Kassel felt like a hole had been punched through him exactly in the space a human heart would go. “Beau… is mine?”

Oren nodded, giving him a sad smile as he clicked one last time.

“And this…” The bubble read ‘you crave physical intimacy.’ “I watched you for centuries and never got the impression that you wanted to be around anyone. Like something was missing. I think I get it now.”

“Get what?” Kassel asked, surprised his mouth could still move, that he hadn’t gone completely mute.

“You needed something deeper,” Oren said. “A real emotional bond before you started wanting someone for real.”

Kassel blinked into the middle distance.

It was true that he had never explored a relationship of any kind like he had with Beau. Other demons were transitory, passing by him without making a dent. They wanted nothing deep from him. Everything was on the surface, hardly disturbing Kassel’s existence.

Was Beau’s emotion and tender soul what he had been missing all along? What he had been silently waiting for and seeking without knowing it?

Someone to connect to.

A sudden, obnoxious foghorn filled the air, startling Oren into jolting and disconnecting the PowerPoint. Not that it mattered anymore. Kassel was thoroughly, painfully informed.

The foghorn continued to blast, loud and brassy.

“What alarm is that?” Oren asked.

The sound was vaguely familiar, like a blast of déjà vu from another lifetime, but Kassel couldn’t place the niggling piece of information and didn’t have the mental capacity at that moment to even try. “I don’t know.”

Orenhmphedand headed for the door. He caught none other than Jek slithering down the hall. “Jek, what’s happening?”

“Sssomeone essscaped Hell.”

“What?!”

“The Hellgate wasss found unlocked. No one knowsss how long it wasss left open or who managed to get out. Luc isss—”

The entirety of Hell suddenly shook in its boots, the torches snuffed out by a blast of wind as a roar of biblical proportions rang through the halls.

“Someone’s a grumpy bunny. I better go calm him down,” Oren said with a sigh.

Kassel got up, unable to sit still anymore. He felt like he was crawling out of his skin. “I’m heading back to my room.”

“That’s good. You need time to process,” Oren patted him on the arm, staring at him earnestly. “We can finish this conversation tomorrow.”

What use were more words? They wouldn’t change anything.

Kassel simply left the room, traversing the dark, empty hallways back to his bedroom.

He pushed the door open and stepped in, feeling beyond weary, and what was that word Oren had used?

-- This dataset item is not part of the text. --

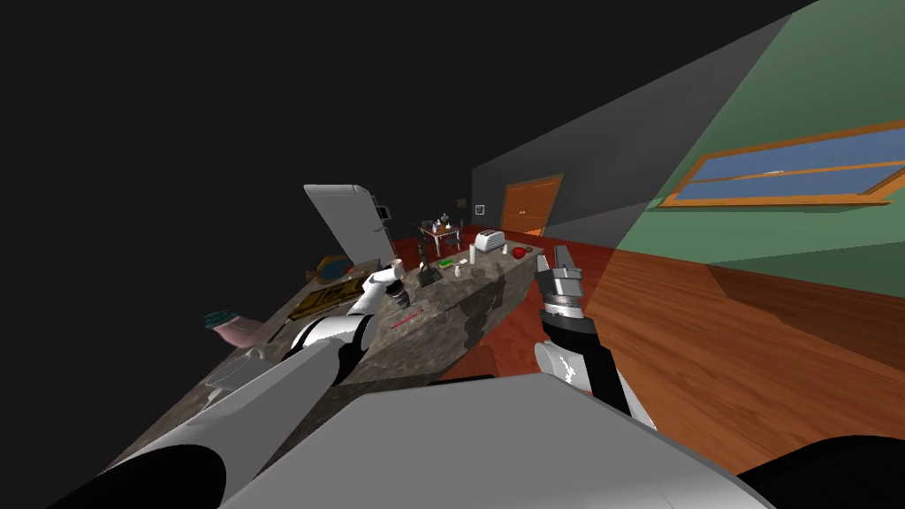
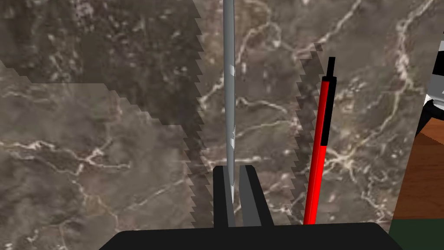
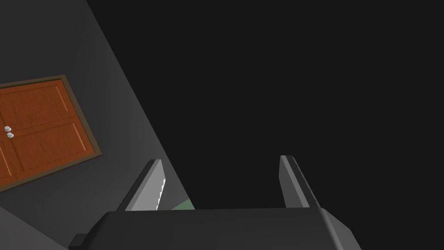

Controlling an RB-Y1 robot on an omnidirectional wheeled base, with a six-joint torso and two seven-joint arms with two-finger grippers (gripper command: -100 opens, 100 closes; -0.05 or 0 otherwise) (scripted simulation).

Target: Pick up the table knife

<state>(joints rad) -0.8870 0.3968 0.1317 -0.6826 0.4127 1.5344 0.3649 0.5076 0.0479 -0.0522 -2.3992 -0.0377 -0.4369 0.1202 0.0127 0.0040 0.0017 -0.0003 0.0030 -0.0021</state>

Heartsick? Like he had told Oren, he didn’t own a heart, but he couldn’t think of a better way to describe this hopeless, enervating feeling.

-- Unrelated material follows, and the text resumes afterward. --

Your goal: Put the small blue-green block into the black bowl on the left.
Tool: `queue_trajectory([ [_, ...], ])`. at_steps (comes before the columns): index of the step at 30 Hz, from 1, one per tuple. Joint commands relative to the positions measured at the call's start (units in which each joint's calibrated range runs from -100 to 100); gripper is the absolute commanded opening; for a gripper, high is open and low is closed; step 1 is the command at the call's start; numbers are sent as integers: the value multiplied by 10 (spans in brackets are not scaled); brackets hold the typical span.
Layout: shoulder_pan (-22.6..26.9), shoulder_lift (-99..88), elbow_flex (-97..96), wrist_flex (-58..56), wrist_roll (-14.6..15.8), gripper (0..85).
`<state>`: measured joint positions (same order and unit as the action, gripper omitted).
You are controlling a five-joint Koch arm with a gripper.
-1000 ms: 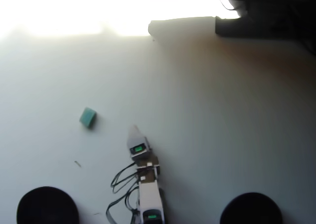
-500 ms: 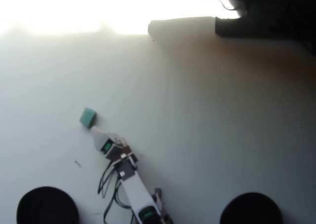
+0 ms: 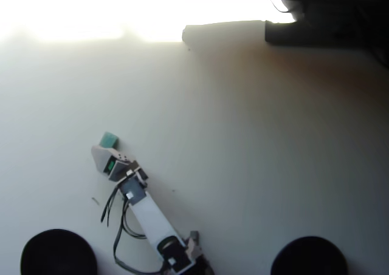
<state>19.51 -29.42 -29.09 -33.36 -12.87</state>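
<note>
Nearest you, along the bottom edge of the overhead view, two black bowls sat well apart on the white table (image 3: 255, 166): the left bowl (image 3: 58, 252) and the right bowl (image 3: 309, 256), both cut off by the frame so that only their upper parts showed. Between them, closer to the left bowl, your arm (image 3: 151, 217) rose from its base at the bottom edge, with dark cables looping off its left side. It reached away from you and slanted to the left, ending in the gripper (image 3: 104, 156). You could not tell from above how far its fingers were parted, since the gripper's pale body covered them, nor whether they had hold of anything. The small blue-green block (image 3: 109, 140) lay on the table right at the gripper's far tip, touching or nearly so; a green patch also showed on the gripper body itself. Nothing lay on the table between the block and the left bowl. Farther off, the table washed out into glare at the far left, and dark, indistinct equipment (image 3: 316, 20) filled the far right corner.
</note>
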Motion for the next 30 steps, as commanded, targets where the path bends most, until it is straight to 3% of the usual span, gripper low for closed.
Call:
queue_trajectory([
  [1, 1, 7, 38, -7, 0, 436],
  [17, 9, 191, 181, -17, -4, 434],
  [30, -6, 218, 137, -13, -28, 419],
])
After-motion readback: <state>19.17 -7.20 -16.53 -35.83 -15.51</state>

He noticed another gift had been left for him while he was at work—a huge box half Kassel’s size, wrapped up in printed green wrapping with a bright red bow. It reminded him of Beau’s house and he felt another lance of pain cut him open.

Why would people have emotions they acknowledged when they hurt like this?

He bypassed the box and walked numbly to the window, staring out into the abyss and feeling his eyes prickle in a strange way. He blinked them, one after the other, but the hot, stinging feeling persisted until liquid began to leak down his face.

He touched it and pulled his hand back. Something thick and black was staining his fingers.